The election result leaves us all racking our brains around the question: How on earth could it happen that a demagogue Stephen Colbert accurately calls “so privileged, the first job he ever had to apply for was the President of the United States”, is moving into the White House as a working class hero? This question is blatantly mind-boggling and contradictory as can be, and the answer can impossibly be as simple as “It’s because of the Facebook News Feed.”

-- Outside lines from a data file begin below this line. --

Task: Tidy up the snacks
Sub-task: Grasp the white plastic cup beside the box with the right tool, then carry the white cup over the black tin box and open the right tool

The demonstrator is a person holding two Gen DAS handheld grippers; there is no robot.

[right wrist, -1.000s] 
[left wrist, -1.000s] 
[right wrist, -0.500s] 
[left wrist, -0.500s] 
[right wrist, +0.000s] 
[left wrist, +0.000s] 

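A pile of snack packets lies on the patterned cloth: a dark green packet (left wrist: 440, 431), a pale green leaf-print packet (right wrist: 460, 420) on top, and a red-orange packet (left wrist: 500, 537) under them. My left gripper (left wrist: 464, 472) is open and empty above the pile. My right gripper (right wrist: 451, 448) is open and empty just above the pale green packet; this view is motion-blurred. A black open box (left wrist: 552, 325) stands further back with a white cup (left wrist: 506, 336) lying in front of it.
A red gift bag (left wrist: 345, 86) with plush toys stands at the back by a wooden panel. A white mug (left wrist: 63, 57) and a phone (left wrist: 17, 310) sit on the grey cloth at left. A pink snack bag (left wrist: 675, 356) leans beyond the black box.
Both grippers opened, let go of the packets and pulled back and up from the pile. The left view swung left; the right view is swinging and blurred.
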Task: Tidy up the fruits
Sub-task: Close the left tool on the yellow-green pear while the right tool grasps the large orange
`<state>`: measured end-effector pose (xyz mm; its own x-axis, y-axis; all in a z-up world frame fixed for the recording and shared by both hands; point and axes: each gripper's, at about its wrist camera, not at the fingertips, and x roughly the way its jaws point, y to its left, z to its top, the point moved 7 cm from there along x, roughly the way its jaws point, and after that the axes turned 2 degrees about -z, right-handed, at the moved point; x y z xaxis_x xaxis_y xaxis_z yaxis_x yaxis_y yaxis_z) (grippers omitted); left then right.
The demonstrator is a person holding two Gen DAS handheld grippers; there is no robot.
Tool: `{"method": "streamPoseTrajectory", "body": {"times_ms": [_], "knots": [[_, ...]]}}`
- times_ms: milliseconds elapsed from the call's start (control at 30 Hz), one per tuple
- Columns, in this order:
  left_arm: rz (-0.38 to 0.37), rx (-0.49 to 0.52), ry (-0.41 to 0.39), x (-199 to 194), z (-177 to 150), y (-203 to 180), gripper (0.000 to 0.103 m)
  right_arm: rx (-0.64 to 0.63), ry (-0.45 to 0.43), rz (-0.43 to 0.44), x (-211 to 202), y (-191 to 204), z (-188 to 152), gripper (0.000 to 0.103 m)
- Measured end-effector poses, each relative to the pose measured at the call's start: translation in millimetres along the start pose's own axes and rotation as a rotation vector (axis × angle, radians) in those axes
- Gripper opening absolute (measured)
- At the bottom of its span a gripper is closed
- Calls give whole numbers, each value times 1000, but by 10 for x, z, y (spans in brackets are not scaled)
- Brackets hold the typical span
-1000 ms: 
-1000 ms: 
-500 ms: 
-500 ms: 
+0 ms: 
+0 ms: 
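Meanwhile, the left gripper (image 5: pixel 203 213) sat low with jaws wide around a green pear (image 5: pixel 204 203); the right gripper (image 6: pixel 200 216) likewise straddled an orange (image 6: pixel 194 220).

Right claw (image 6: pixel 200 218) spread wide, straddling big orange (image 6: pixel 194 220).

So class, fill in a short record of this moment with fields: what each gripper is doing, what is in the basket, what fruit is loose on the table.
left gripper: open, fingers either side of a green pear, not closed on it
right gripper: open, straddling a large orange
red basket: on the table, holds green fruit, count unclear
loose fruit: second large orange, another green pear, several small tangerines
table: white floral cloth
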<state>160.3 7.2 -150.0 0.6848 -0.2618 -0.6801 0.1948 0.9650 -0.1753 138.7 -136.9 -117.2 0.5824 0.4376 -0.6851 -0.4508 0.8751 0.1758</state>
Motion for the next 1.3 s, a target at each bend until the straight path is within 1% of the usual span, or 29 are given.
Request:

I am confident to say that I am not only a member, but a representative of a generation that has been branded lazy, unpolitical and out of touch due to their presence on social media. I am also arrogant enough to say that a majority of us gets what preceding generations fail to grasp: media literacy is a thing! We grew up forwarding chain mails, hoping it would prevent us from being haunted by the ghost of a dead girl or make our crush fall in love with us. We also grew out of that. We don’t just perceive people that are older than us to be awkward on social media: best case scenario, they are awkward, because they don’t follow unwritten social media etiquette (if you don’t know what that means, you’re probably one of them. Sorry.); worst case scenario, they are media illiterates that believe everything that is put in front of them without comparing and evaluating sources. But is that really a problem Facebook has created?

I hate to dig up this commonplace, but people have always been sceptical of new technologies. In 2016, I don’t believe in the adolescent any more, that is an age-related liberal mind. They call us digital natives for a reason. Utilizing your News Feed as a news source is a fantastic tool to get an overview over a number of different news sources. It is no different from watching CNN, BBC or Fox News. Or reading The New York Times, the Guardian or the Daily Mail. Neither makes you surrender to an opinion making overlord, nor does it relieve you from having to compare and evaluate your sources to put yourself into a position that enables you to form an opinion on an issue. A political system based on fundamental rights such as the freedom of press will have a hard time trying to exclude certain voices from the discussion, and it shouldn’t. What we however can and must do in our day and age, is to include not only literacy, but media literacy into the scope of the educational mandate, so that people stop holding the media accountable for not bursting their bubble. It’s not their job. It’s ours.